Hyperpigmentation Type Decoder — PIH, PIE, Melasma, Sun Spots

Free tool · 90-second differential

Hyperpigmentation type decoder — PIH, PIE, melasma, or sun spots?

Four dark-mark types that look alike at a glance and respond to completely different treatments. Brightening serums fade PIH; they do almost nothing for PIE. Tranexamic acid clears melasma; it barely touches sun spots. Use the wrong ingredient and you waste 12 weeks on something that was never going to work. Eight questions to sort which one you have and what actually fades it.

What this is: a pattern-matching differential grounded in pigment biology — melanin vs vascular vs hormonal vs photo-induced. What this isn't: a dermatology consult. Persistent or rapidly-changing pigmentation needs evaluation, especially anything that bleeds, itches, or grows.

Most "hyperpigmentation" products treat one specific type — melanin-driven dark marks (PIH) — and disappoint everyone whose dark marks are something else.

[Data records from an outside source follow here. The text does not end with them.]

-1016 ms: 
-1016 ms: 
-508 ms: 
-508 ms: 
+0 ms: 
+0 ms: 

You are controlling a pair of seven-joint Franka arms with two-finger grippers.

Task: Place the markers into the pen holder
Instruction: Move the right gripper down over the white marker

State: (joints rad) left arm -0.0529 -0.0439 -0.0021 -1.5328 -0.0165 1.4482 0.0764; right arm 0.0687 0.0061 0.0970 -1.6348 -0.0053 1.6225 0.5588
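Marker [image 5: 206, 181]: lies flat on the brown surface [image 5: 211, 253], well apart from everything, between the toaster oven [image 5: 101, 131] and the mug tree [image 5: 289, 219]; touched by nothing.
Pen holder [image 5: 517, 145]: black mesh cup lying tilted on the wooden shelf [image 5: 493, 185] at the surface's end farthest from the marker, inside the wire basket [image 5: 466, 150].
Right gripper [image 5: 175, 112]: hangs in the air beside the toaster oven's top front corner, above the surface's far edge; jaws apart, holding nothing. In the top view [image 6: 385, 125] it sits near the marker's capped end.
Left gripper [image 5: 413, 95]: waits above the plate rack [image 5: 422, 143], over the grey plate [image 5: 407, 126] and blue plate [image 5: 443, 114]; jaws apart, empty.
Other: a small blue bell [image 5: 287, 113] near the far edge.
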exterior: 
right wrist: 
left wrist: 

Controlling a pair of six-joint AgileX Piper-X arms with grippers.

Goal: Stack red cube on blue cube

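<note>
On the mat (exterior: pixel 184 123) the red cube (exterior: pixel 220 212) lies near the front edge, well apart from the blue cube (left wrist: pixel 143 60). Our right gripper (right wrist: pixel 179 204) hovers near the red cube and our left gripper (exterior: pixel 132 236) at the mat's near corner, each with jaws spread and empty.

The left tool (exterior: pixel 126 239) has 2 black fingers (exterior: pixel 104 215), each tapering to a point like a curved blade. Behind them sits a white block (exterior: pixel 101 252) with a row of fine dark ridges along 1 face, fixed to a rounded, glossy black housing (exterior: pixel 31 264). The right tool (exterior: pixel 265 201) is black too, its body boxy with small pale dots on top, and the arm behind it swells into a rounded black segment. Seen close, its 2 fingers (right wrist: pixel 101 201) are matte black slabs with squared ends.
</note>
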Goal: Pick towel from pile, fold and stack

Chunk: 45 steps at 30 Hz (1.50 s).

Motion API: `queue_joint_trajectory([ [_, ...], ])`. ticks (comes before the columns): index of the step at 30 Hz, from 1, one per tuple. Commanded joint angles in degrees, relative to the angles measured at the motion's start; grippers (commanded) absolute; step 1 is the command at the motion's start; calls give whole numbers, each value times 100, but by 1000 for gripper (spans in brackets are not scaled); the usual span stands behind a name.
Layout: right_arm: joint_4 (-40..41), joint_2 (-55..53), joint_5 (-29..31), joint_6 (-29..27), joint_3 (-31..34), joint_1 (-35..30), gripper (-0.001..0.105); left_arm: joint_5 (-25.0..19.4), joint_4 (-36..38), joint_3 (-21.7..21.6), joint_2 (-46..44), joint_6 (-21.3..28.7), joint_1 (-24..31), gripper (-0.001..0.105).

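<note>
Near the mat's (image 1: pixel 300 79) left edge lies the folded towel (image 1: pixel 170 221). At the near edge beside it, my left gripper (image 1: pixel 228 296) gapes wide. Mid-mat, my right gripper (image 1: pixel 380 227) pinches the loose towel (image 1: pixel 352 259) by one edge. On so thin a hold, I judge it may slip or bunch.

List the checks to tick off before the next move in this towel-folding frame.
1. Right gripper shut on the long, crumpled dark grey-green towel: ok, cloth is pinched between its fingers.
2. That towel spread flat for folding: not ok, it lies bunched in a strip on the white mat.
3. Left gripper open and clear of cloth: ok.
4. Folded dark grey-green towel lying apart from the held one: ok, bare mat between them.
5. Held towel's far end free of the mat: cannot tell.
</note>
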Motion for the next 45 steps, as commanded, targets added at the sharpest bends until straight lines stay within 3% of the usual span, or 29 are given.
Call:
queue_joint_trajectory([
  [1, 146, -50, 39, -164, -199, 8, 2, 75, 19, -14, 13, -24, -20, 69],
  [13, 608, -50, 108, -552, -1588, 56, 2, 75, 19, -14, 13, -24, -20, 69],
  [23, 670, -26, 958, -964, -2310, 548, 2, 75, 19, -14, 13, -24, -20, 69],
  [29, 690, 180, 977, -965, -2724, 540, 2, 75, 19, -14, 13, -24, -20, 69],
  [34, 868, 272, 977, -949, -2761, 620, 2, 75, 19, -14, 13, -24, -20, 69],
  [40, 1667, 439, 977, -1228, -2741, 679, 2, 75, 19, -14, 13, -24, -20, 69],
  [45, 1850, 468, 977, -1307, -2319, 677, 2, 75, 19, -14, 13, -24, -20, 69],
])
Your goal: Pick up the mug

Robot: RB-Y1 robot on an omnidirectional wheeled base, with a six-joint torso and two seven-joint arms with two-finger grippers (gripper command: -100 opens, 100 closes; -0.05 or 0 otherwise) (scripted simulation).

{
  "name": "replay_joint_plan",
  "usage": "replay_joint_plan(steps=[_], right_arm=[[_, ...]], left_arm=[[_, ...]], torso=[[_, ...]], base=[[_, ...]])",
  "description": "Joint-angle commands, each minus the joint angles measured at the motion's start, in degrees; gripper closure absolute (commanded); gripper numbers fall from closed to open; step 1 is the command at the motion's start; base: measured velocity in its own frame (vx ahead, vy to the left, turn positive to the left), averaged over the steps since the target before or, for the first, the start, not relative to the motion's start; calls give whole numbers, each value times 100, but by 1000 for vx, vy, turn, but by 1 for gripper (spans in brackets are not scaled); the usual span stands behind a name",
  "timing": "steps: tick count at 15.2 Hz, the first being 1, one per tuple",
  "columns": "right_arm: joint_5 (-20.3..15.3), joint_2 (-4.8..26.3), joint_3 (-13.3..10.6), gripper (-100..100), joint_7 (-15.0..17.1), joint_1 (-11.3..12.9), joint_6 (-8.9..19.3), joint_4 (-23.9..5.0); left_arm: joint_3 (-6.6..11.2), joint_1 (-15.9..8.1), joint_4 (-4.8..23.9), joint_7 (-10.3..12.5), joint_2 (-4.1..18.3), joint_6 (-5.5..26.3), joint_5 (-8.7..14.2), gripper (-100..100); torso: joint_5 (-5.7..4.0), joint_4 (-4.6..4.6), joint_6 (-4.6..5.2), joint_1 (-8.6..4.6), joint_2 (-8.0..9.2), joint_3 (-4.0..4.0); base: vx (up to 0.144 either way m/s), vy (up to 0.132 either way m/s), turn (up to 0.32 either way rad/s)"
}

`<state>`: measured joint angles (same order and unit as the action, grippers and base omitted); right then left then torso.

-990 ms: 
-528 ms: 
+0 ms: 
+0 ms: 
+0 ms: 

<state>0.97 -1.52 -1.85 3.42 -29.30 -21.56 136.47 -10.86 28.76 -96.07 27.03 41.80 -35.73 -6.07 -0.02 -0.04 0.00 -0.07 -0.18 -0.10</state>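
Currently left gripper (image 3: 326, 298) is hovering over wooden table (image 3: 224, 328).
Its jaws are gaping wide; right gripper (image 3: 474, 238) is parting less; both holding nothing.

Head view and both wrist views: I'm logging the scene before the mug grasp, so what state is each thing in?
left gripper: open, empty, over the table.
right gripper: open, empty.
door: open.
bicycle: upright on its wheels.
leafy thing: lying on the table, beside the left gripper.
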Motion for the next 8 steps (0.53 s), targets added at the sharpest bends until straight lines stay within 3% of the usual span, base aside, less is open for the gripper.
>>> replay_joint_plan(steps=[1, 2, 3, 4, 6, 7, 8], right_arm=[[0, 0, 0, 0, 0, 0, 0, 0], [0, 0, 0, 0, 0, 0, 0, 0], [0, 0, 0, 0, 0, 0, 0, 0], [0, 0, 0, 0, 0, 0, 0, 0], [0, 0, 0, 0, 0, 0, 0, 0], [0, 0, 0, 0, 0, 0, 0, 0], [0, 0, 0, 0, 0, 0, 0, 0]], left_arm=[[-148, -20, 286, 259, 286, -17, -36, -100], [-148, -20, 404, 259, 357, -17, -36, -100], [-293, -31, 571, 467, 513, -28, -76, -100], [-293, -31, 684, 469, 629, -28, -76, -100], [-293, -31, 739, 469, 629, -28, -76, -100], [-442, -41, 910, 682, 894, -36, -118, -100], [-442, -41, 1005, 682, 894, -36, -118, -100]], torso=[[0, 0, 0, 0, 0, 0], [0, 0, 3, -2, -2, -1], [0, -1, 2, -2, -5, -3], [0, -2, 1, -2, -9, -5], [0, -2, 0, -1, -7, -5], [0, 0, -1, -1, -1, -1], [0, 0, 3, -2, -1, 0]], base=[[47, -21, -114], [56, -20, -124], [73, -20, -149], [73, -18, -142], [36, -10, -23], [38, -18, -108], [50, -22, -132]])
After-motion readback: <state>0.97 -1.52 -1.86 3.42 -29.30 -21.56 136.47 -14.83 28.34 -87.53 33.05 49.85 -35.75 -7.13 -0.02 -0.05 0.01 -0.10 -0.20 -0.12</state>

The four common types: PIH (post-inflammatory hyperpigmentation, melanin overproduction after acne or injury), PIE (post-inflammatory erythema, dilated capillaries that look like dark marks but are actually vascular), melasma (hormonally-driven symmetrical patches on cheeks/forehead/upper lip), and sun spots / lentigines (UV-induced clusters of melanocytes, distinct edges, older skin). Each needs different actives.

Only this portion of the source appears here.